Le Wall Street Journal a publié une enquête préparée par Sune Engel Rasmussen et Benoît Faucon intitulée «Le très secret fils du guide suprême iranien exerce tranquillement le pouvoir après la mort du président Raïssi» dans lequel ils affirment que Mojtaba, fils de l’ayatollah Ali Khamenei, jouera un rôle important dans la succession de son père et dans le contexte de la mort subite du président Raïssi.

Une influence majeure loin des projecteurs 

Pour de nombreux Iraniens, Mojtaba Khamenei reste un mystère car il n’occupe pas de poste officiel et il est très rare qu’il apparaisse lors d’événements publics ou qu’il prononce des discours mais ses relations étroites avec l’establishment militaire et sécuritaire l’ont rendu puissant dans l’ombre en particulier à l’époque de Raïssi, qui était obéissant et un président sans base populaire qui lui est propre. Raïssi était considéré comme un successeur potentiel du guide suprême âgé de 85 ans et souffrant de problèmes de santé.

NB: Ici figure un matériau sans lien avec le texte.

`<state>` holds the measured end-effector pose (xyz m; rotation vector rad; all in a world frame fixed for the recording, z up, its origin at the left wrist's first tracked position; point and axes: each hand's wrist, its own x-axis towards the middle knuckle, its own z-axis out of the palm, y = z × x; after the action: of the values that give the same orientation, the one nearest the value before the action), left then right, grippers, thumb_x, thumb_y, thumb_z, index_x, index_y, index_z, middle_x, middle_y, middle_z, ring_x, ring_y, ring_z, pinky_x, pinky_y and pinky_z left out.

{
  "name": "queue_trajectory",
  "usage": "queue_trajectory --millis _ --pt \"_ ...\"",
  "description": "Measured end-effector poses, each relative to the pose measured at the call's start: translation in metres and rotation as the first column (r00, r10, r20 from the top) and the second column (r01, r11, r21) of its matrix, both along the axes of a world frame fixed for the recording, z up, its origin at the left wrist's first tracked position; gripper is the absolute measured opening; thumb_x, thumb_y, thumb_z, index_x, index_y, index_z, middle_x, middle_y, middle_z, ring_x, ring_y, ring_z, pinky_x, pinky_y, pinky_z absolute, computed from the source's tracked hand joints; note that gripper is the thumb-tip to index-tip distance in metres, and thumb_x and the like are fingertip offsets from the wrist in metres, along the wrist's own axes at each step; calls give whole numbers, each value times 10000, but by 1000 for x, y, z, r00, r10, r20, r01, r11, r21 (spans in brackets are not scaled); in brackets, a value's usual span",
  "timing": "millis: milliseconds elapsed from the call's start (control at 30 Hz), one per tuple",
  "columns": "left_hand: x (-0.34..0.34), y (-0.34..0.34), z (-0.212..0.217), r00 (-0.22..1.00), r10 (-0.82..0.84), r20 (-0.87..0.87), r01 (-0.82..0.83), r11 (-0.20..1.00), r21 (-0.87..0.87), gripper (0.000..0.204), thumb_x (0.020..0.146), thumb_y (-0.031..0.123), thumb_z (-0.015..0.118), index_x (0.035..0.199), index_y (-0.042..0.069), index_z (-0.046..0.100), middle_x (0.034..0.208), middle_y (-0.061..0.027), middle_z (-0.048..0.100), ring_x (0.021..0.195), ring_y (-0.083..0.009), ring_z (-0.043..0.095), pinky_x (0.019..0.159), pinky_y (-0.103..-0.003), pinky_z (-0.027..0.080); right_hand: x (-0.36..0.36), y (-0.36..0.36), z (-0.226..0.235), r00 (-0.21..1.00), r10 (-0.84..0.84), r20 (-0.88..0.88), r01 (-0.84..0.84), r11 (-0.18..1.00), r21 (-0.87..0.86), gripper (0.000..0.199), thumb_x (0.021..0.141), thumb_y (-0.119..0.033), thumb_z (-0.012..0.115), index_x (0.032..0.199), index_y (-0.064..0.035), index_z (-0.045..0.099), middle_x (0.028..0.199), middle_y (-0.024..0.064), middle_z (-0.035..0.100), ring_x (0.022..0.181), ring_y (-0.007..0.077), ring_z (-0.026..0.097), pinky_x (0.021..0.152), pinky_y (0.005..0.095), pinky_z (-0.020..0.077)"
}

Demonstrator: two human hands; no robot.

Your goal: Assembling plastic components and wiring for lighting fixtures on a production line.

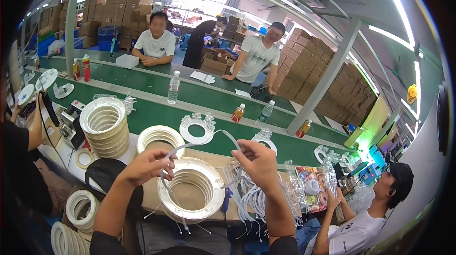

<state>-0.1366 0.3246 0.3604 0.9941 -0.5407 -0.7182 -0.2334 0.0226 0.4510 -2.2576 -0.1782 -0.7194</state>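
Note:
My left hand (146, 164) and my right hand (258, 161) each pinch one end of a thin grey-white flexible strip (209, 137) that arcs between them. The strip hangs above a stack of white ring-shaped parts (191, 193) on the brown workbench (221, 159) in front of me. Thin wires trail down from the stack. A bundle of white cables (251, 200) lies just under my right wrist.
Two more stacks of white rings (105, 126) (160, 138) stand to the left, with others low left (80, 210). A green conveyor belt (156, 117) carries bottles and clear ring parts. A seated person (365, 221) works at my right, another at my left; cardboard boxes are stacked behind.

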Motion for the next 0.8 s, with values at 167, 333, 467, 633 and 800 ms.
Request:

Toutefois, en tant que président, Raïssi a servi d’intermédiaire pour des individus et des réseaux puissants qui ont joué un rôle important dans les coulisses. Cependant, sa mort a accru les spéculations sur le successeur possible du guide et sur la question de savoir si le prochain président serait acceptable aux yeux des parrains du pouvoir dans le pays notamment ceux qui entourent le fils d’Ali Khamenei et les Gardiens de la révolution.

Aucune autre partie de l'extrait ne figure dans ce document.